He instantly ended the call and was next to me after 20 minutes, but usually by slow-walking, it can take a person to get here more than 40 minutes. He hugged me instantly. His running breathes hitting my shoulder. He gripped me tightly because he heard my heart-stopping. I couldn't help but let out tears. He strokes my back and keeps on talking:

''I am here now, don't worry''.

He didn't even know what the problem was, but instantly fixed it. His touch is calming me totally. He backed away, but still had his hands on my shoulder, scanning my face, looking me over. I lowered my head, being too embarrassed. He is seeing this vulnerable little boy in front of him and probably doesn't even know what to do.

''What happened? Why are you in a black suit? Did someone...'' I nodded.

'' It was one of my friend's grandpas. I just came back from it and I am so confused and don't know what to do with myself. I needed to talk to someone, so that is why I called you, but now that you are here, in front of me, I don't know what to say. I lost my words just like I lost my feelings.''

''There must be one feeling that is currently present.''

''I feel empty,''

'' Why?''

''I saw so many people cry today, break down in front of everyone and no one found that surprising or tried to help them. There is no way you can help those people because the problem is unfixable.''

''But why do you feel obligated to feel like that?''

''Because, how can I smile or feel positive after such a view. My legs are still shaking, along with my hands. You weren't there Luise, you didn't see that madness.'' He took my hands and placed them on my knees, slowly making me stop shaking.

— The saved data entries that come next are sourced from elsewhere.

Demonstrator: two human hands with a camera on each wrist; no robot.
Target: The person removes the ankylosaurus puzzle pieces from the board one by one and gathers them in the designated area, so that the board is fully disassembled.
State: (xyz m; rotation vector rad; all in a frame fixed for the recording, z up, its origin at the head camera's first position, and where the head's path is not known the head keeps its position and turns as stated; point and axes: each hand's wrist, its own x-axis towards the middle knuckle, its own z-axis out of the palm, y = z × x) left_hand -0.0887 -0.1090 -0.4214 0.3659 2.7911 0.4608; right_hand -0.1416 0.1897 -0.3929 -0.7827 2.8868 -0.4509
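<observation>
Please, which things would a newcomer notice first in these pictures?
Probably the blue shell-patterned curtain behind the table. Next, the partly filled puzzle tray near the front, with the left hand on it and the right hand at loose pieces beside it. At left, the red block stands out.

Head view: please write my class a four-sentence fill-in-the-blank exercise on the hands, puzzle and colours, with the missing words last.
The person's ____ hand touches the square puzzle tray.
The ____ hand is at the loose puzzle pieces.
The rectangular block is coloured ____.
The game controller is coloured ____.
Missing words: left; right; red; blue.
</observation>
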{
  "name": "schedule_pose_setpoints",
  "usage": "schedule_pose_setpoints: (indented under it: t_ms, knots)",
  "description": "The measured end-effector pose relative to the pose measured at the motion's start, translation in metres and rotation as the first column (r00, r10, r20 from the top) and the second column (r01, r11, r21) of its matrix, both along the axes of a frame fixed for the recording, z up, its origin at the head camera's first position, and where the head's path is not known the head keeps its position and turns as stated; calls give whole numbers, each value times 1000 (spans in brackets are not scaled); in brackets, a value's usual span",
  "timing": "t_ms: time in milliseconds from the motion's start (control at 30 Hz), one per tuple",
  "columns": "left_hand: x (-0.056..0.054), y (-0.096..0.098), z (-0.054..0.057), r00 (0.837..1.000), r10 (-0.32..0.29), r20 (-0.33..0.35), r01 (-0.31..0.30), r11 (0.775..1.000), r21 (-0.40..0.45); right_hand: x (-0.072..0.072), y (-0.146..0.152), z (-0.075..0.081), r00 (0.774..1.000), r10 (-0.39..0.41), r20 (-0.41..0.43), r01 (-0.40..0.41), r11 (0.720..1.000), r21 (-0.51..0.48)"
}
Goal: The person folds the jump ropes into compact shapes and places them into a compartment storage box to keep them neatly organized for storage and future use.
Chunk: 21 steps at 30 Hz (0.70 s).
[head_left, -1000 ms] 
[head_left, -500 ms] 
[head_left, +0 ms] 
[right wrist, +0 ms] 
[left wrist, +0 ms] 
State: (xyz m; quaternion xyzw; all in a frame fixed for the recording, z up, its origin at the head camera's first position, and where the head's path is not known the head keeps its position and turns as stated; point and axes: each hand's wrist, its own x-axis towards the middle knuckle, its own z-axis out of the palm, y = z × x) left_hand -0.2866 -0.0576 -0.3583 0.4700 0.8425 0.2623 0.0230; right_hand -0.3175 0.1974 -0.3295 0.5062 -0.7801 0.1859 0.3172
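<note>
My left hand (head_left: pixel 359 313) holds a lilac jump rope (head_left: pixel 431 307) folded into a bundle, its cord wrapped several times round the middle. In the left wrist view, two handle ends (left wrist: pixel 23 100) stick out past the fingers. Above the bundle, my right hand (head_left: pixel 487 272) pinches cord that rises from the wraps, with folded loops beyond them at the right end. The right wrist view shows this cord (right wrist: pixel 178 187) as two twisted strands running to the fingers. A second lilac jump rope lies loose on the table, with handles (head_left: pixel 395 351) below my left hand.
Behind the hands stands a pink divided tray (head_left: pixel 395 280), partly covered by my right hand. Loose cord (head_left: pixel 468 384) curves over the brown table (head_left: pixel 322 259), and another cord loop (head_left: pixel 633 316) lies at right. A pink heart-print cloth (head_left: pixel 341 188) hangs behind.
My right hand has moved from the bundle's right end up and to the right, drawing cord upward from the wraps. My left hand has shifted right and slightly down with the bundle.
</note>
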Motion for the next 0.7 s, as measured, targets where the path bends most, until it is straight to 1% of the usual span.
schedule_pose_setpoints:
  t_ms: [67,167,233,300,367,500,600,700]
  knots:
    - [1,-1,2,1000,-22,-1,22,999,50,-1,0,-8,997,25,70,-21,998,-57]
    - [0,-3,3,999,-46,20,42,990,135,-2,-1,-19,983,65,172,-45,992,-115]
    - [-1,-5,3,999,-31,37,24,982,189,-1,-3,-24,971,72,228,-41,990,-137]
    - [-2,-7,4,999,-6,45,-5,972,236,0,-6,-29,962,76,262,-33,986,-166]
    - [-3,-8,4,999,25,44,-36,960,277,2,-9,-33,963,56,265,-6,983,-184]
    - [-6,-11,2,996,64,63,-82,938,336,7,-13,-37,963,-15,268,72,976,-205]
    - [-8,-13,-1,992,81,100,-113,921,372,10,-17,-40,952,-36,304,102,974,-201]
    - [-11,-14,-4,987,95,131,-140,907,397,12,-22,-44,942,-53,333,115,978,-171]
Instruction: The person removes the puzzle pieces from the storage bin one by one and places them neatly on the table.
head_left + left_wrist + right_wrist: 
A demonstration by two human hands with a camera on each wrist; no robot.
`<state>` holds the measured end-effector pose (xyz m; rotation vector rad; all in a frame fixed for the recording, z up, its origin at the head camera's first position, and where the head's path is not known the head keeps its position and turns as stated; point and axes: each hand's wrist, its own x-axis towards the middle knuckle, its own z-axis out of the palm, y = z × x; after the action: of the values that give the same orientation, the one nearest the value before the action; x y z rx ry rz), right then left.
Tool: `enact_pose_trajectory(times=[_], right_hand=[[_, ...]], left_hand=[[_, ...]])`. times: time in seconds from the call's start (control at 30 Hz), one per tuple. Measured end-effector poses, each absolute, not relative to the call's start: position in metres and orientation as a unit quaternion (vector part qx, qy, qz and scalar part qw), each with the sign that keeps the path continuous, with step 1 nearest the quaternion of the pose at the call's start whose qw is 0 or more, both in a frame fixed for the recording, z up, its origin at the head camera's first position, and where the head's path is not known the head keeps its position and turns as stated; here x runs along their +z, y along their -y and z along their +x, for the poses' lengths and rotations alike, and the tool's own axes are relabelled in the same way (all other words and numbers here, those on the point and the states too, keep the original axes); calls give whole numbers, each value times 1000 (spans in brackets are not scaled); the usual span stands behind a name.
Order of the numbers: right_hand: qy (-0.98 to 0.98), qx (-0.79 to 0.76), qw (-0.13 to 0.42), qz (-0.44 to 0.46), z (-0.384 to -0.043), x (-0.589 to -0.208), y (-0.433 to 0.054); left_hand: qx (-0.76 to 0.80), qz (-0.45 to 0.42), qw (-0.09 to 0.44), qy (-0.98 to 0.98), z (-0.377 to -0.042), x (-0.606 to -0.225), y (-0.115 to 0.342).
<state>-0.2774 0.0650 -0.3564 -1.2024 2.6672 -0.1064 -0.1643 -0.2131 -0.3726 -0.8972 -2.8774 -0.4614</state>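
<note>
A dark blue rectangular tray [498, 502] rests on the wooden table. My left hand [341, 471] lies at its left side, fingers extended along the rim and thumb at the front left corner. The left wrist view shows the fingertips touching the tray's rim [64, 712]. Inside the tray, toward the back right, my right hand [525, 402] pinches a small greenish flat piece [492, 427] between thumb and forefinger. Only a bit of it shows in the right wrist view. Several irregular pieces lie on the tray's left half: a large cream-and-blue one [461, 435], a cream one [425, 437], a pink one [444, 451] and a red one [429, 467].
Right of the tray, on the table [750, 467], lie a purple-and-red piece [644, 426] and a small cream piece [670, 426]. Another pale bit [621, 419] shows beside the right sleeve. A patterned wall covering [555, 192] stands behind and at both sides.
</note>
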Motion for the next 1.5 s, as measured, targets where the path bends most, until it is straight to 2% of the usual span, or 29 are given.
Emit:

'' What I can tell you now, is something you must remember very well. Okay?'' I nodded.
''If ever a person close to you dies, do not be sad for the rest of your life and do not break down. Instead, be happy and live your life, because I am sure, I am definitely sure, that person who died, wants you to be happy and not be sad over their death. That's life and you can't change anything about it. That person would want you to do all of the things he/she couldn't and would want to see you smile every single day. I am 100% sure.''

''Thank you, Luise. You really helped me now.''

'' I know.'' I smiled at him. ''Just please know this, you are never alone. There will be always someone on this planet that will understand you. Everything that you feel, someone out there felt it or is feeling at the moment, as we speak. There is no such thing as loneliness when you are surrounded with so many people that love you and support your every move/choice. Everything will be alright Dylan; I will make sure it will.''

He hugged me again and didn't pressure me to talk. He obviously understands me and can see just by looking at me what's wrong. I was mistaken; he knows how to fix the problem without even knowing what it is.

Present time...

Where was I to tell you all of these things before you left? I remember every word you said and could've recited it to you. Everything you said that day could've helped you and saved you. But I wasn't around. I didn't understand you nor knew your pain. No one did. I don't know where to look now for advice and great quotes. I guess I have to stick to the ones you said to me and hope they will work no matter how many times I repeat them. No matter how much the task is difficult I will still try to make it small and easy.

The mother cleared her throat and started to talk. Her voice is the only sound in the whole area. Her cracking voice is stopping all of our breathing and pulse. She looked at me, then the other and then turned towards the grave. Her eyes letting out tears everywhere:

''Today we pay our respect to a person who was a good son, a good friend and in all a good person. He left us without a proper goodbye and never liked to share his pain. He... ''

From all of the despair, she couldn't continue and Joe held her. I wanted to go on my knees and apologies to her with all of my strength and heart, but I knew it wasn't the right time. I wanted all of my wrongs to be forgotten and the weight to be lifted off my chest. But, she left.

I missed my chance, again.

Silence again began and I already felt tears forming in my eyes, I knew that I wouldn't be able not to share a single tear here. Henry stepped towards and started to talk, which dismayed me at first but I knew that he is the type to fix the mood or fit it. He was really focused on what he was saying and his speech looked like it was staged, but the sentences containing such emotions feel like everything was thought on spot. He finished the speech, placed dirt on the grave and sat down at the bench.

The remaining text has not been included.